In the real world, of course, that won’t happen.
This conspiracy view of labour movement politics is associated with a similar left view of the bourgeois side of politics, which many Marxists often treat as if there’s some executive committee of the ruling class somewhere deciding on broad policy and immediate moves.
In reality the bourgeois side of politics is a collection of competing interests and forces, although a dominant view of strategy and immediate needs often emerges. Conflicts among the ruling class are usually conducted in greater privacy than those in the labour movement.
I am constantly amazed at the conspiracy view of the labour side of politics advanced by Berrell, the Socialist Equality Party and Pip Hinman and the DSP, when the conflicts within the broad labour and workers movement are often so public and so clearly associated with different broad political interests and views.
November 25, 2004
Nick Fredman and Peter Boyle react very sharply to my account of Mark Latham’s meeting at Leichhardt Town Hall.
Boyle attacks me for recounting the events in the first person. It would have been difficult for me not to give an account in the first person because I attended the meeting and spoke at it. Apparently it’s all right for Pip Hinman to lie about what I said, mainly by omission, but if I correct the record of what I said, which inevitably has to be in the first person, I’m accused of some kind of megalomania.
Boyle's difficulty is that he’s a puffed-up example of the species Lenin used to describe as the “committee men”. He spends all his time in the DSP building, bossing around people in a small circle and he’s obviously rather resentful of my activities as an old agitator. As he says, to each his own.
The rather more sinister aspect of Boyle’s and Fredman’s posts is their unashamed use of the amalgam method of polemic used so notoriously by the Stalinists in the 1930s.
Because I make a detailed critique of the DSP’s political activities, they both imply that I’m in some way in league with Doug Cameron.
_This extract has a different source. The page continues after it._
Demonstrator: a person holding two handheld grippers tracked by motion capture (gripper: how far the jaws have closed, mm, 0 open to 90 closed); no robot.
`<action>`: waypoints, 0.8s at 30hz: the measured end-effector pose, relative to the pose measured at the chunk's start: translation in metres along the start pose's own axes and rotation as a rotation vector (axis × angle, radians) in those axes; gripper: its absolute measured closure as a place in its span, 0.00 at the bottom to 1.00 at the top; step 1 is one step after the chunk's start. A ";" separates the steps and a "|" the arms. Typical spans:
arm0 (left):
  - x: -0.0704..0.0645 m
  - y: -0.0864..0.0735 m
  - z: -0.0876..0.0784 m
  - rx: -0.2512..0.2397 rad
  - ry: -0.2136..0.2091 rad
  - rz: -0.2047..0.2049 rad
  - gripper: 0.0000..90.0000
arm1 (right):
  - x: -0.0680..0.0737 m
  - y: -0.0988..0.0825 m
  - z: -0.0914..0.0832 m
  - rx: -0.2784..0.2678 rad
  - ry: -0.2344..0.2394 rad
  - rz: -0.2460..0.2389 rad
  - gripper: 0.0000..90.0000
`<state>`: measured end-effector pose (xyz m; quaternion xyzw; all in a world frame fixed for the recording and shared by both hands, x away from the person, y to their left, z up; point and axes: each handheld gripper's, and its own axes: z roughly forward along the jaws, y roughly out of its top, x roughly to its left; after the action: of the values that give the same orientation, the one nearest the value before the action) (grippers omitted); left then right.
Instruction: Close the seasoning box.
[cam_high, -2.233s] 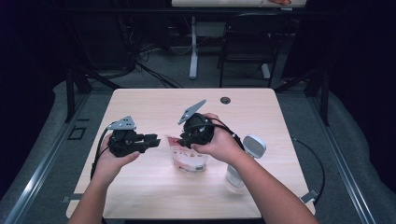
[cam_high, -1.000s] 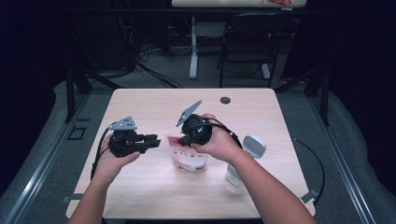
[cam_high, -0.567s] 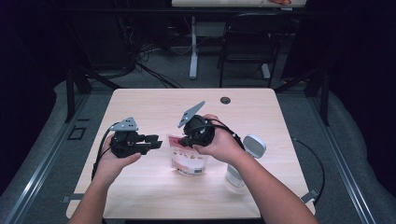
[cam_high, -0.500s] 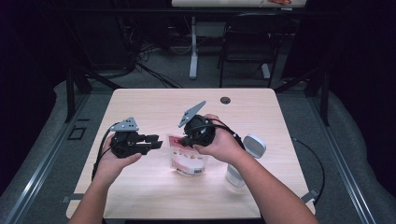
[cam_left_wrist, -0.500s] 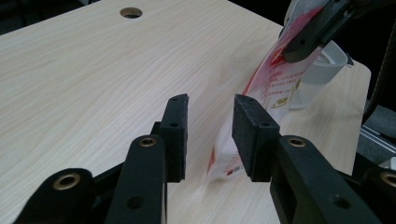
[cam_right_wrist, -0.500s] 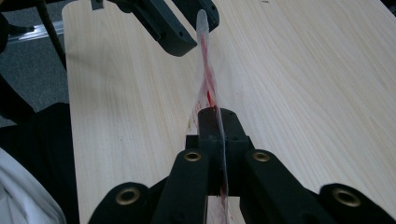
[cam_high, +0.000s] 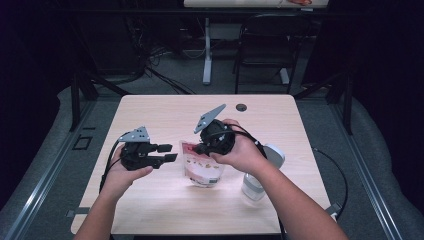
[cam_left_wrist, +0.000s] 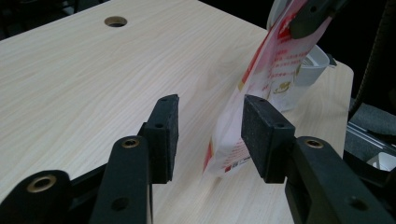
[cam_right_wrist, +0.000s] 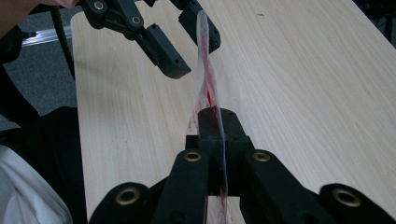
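Observation:
A red and white plastic pouch hangs upright over the middle of the table, its bottom near the wood. My right gripper is shut on the pouch's upper edge, which runs thin between its jaws. My left gripper is just left of the pouch. Its jaws have just been opening and now stand apart. In the left gripper view the pouch's lower corner sits between the pads, close to the right one, with no squeeze showing. The left gripper also straddles the pouch's far edge in the right gripper view.
A white container stands on the table right of the pouch, under my right forearm. A round cable hole is near the far edge. Cables trail from both grippers, and a chair and table legs stand beyond the far edge.
The left gripper's jaws have spread apart and a gap shows between it and the pouch. The right gripper has lifted the pouch slightly.

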<state>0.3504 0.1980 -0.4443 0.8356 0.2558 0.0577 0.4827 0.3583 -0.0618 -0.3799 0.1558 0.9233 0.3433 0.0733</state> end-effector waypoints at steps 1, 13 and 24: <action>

Apparently, if someone can find some words in what they say is a Cameronite leaflet that are similar to my critique of the DSP, that’s sufficient to tar me by implication as a Cameronite. What a nasty, Stalinist kind of argumentation that is.
I demand that if Fredman and Boyle make such implications that I’m somehow in league with supporters of Cameron, they produce evidence to that effect, rather than ugly, Stalinist innuendo.